96GB VRAM and 192GB of RAM desktop system.
My system is right in the middle of having plenty of room after smol-IQ2_KS but not enough for IQ3_KS. Is there any benefit to a quant in that middle ground?
Heya, i forget is your 96GB in a single GPU or multiple GPUs? (-sm graph works for 2 or more GPUs, but not on this model yet afaik).
So you have total 288GiB RAM+VRAM let's see...
There might be a good spot there, let's check what is available from https://huggingface.co/AesSedai/GLM-5-GGUF no, he needs to get more public repo storage to keep uploadnig more quants i believe at the moment. but i like his recipes for mainline.
Here is where I am currently in my testing:
I might release 2 more quants the, something a bit bigger, and something fitting that gap you mention.
Perhaps an IQ2_KL would do the trick. Keep an eye out and see if I get something out by tomorrow!
Thanks!
Okay, cooked up an interesting mix of iq2_kl for ffn_(gate|up)_exps and iq3_ks for ffn_down_exps giving us 255.84 GiB model size roughly 3bpw overall. Given GLM-5 uses MLA the kv-cache is very efficient for context so you it might be just right assuming you're not running much else on there.

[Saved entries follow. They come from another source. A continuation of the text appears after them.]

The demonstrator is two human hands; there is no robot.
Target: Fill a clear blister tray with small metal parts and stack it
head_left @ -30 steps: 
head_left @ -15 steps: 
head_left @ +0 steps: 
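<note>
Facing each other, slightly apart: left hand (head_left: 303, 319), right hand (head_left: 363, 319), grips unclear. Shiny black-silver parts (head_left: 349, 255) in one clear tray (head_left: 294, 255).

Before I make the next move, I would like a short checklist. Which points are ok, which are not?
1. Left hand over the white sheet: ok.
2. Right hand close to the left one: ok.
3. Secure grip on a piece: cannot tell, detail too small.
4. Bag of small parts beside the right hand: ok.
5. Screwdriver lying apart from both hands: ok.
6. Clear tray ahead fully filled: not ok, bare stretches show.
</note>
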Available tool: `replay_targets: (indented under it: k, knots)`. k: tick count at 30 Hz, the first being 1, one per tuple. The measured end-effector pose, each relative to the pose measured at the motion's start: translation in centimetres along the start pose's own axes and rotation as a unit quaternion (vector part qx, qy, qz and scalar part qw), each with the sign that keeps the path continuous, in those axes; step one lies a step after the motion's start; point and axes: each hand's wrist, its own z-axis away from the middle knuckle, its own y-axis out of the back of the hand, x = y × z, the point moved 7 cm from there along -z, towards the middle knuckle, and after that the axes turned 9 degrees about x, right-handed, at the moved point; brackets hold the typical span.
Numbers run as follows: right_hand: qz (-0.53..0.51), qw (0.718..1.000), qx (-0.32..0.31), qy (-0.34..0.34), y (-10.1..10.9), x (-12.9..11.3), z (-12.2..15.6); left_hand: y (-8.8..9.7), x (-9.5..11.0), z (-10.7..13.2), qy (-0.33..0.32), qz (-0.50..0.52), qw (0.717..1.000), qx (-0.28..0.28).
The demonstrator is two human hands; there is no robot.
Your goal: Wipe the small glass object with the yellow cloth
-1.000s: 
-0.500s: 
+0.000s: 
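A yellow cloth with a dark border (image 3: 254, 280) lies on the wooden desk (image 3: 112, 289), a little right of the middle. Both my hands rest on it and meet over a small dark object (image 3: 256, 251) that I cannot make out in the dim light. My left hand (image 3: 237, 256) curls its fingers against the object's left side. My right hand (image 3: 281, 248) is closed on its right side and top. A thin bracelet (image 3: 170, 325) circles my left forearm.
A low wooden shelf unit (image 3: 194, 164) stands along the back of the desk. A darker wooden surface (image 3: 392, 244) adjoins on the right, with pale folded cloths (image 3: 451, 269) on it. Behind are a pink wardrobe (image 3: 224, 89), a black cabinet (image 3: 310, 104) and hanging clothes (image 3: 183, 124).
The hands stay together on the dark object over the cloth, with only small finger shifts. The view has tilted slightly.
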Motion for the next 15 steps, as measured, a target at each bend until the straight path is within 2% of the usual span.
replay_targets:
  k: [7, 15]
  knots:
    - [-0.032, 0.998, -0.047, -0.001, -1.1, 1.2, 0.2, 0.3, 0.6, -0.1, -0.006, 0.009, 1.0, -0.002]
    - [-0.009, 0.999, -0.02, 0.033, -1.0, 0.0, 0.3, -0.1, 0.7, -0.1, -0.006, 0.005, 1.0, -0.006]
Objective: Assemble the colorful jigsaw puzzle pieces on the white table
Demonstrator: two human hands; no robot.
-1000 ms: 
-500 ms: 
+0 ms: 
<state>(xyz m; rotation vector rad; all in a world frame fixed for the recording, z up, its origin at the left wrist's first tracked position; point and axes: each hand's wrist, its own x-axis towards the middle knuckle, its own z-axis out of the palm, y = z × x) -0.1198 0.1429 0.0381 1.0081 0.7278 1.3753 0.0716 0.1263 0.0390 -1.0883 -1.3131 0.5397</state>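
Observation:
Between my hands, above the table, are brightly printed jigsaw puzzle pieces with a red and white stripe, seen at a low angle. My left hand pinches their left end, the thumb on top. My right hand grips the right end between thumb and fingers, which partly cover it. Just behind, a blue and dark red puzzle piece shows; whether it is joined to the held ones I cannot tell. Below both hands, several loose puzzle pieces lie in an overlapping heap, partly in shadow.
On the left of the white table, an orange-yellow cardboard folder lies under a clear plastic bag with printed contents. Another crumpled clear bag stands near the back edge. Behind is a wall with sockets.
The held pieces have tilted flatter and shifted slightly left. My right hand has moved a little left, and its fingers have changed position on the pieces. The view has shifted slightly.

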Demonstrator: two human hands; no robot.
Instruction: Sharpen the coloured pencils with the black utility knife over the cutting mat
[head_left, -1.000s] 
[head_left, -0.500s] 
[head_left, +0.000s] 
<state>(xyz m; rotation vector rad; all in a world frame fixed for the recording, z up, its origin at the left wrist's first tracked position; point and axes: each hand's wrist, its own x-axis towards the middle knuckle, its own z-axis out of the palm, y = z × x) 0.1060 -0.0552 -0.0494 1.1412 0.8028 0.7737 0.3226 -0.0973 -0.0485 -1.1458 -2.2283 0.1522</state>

I'm testing perplexity now to see how it holds up!
The IQ2_KL looks good enough perplexity for me to release, keep us posted how it works out for you!
https://huggingface.co/ubergarm/GLM-5-GGUF/resolve/main/images/perplexity.png
Thanks! I will give it a try!
Tight is right! 93088MiB VRAM and 179336MiB RAM. I'm still experimenting with launch parameters, but after an hour of testing it is different from the other quants in a way I can't describe but I really hope the M5Ultra is everything the benchmarks predict because I think I will really like this model for chatting but I read faster then my current setup can output.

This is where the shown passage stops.